Still, the pace of reform is painfully slow and not everyone has reason to applaud the data in Prisoners 2014.  Among those likely to be disappointed are currently incarcerated federal prisoners. For them, not much has changed:

“The decrease in the federal prison population from yearend 2013 to yearend 2014 was driven by declining admissions rather than an increase in releases,” the report states.

Admissions to federal prisons fell by a whopping five percent in 2014 relative to the previous year, but releases declined by only one-half of one percent.  Again, reducing the number of admissions is unequivocally a positive development, but without significant changes in the number of releases, incarceration rates won’t return to comparatively reasonable levels for decades. 

The federal prison system is especially well-suited to increase their release rate, as half of all federal prisoners are serving sentences of ten years or more and nearly 17,000 of these prisoners are already at least ten years into their sentence, according to the U.S. Sentencing Commission.  Attempts by social scientists to link lengthy sentences to lower recidivism rates have provided “mixed” and generally inconclusive results.  In the absence of a compelling public safety justification prison officials should utilize their decade (or more) of observational knowledge to identify inmates who could serve the remainder of their sentences outside prison, where they pose relatively little risk to the community and would do so at relatively little cost to taxpayers.

To this end, the federal system could take their cue from the state prisons, where admissions fell by a relatively modest one-tenth of one percent, but releases rose by 2.2 percent from 2013 to 2014. On balance, these changes allowed an additional 12,612 ex-offenders to re-enter the community – more than double the number of former federal prisoners returning to the free world.

Slow Change Coming

There is general agreement among both criminal justice professionals and political leaders that incarceration levels are too high.

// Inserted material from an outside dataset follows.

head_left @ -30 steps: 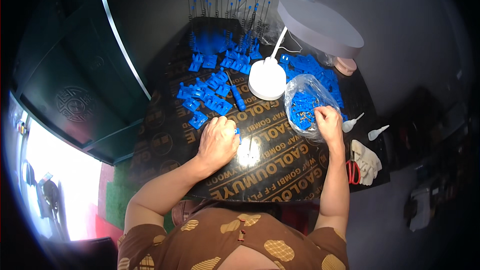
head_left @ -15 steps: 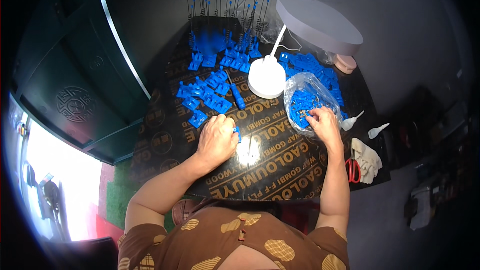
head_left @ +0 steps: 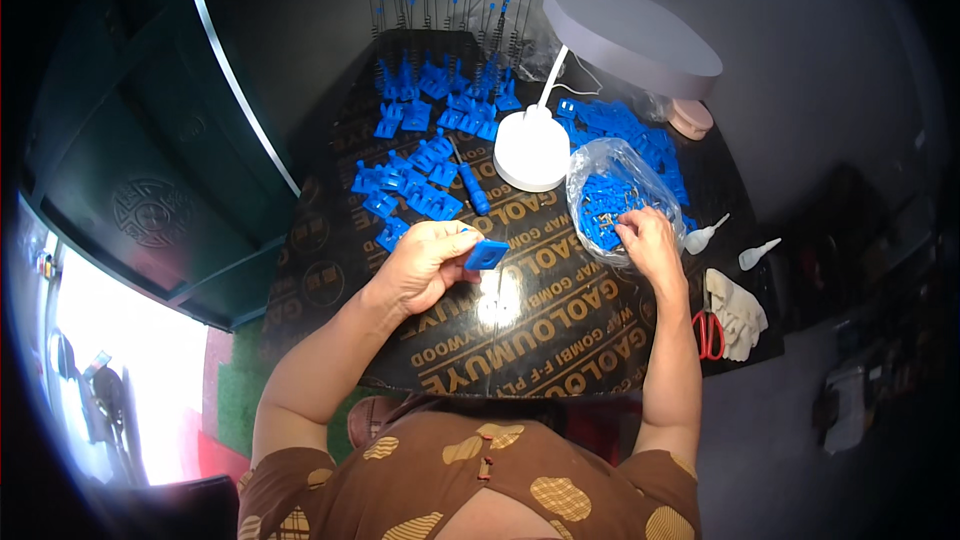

Equally important, there is support from the public for reform. According to a survey of voters likely to vote in the 2016 election, 69 percent say it is important for the country to reduce its prison population. The problem is that at current rates of decline, the reductions necessary to return to anything that could be considered a rational level of incarceration would take decades and cost hundreds of billions of dollars. 

For example, suppose we returned to the level of incarceration experienced prior to the passage of The Violent Crime Control and Law Enforcement Act of 1994 (commonly known as the Crime Bill).  Seeing as crime rates are now at their lowest levels since the 1960’s, returning to the rate of incarceration observed before passage of the Crime Bill – which would be roughly half of what it is today—seems reasonable (although it would still leave the U.S. with a higher incarceration rate than any European country today).  The Crime Bill was the most comprehensive legislation of its kind in U.S. history, and, among other things, allocated $9.7 billion to the states to build more prisons. It was also during this time that 23 states passed three-strikes legislation, ensuring very long or life sentences for repeat offenders. 

With one percent annual reductions in the national prison population, and population increases estimated by the Census Bureau, we wouldn’t see a return to 1994 incarceration rates until 2027. If we could double the current rate of decline to achieve two percent annual reductions in prisoner levels, we would get to pre-Crime Bill levels by 2022, and a five percent annual reduction would require only four years to bring us below 1994 incarceration rates. 

To put it another way, this year (on average) we will spend an additional $9.8 billion to incarcerate our fellow Americans than we would have if 1994 incarceration rates prevailed today.  Every year, we add to that total.  With no change in the incarcerated population, we won’t return to 1994 imprisonment rates until we have spent an additional $170 billion (in constant 2012 dollars) to keep these ‘extra’ prisoners behind bars at the human cost of a cumulative 5.4 million person-years.  That is projected to occur in 2051, but from atop America’s mountain of prisoners, and from inside America’s prisons, 2051 looks a long way off.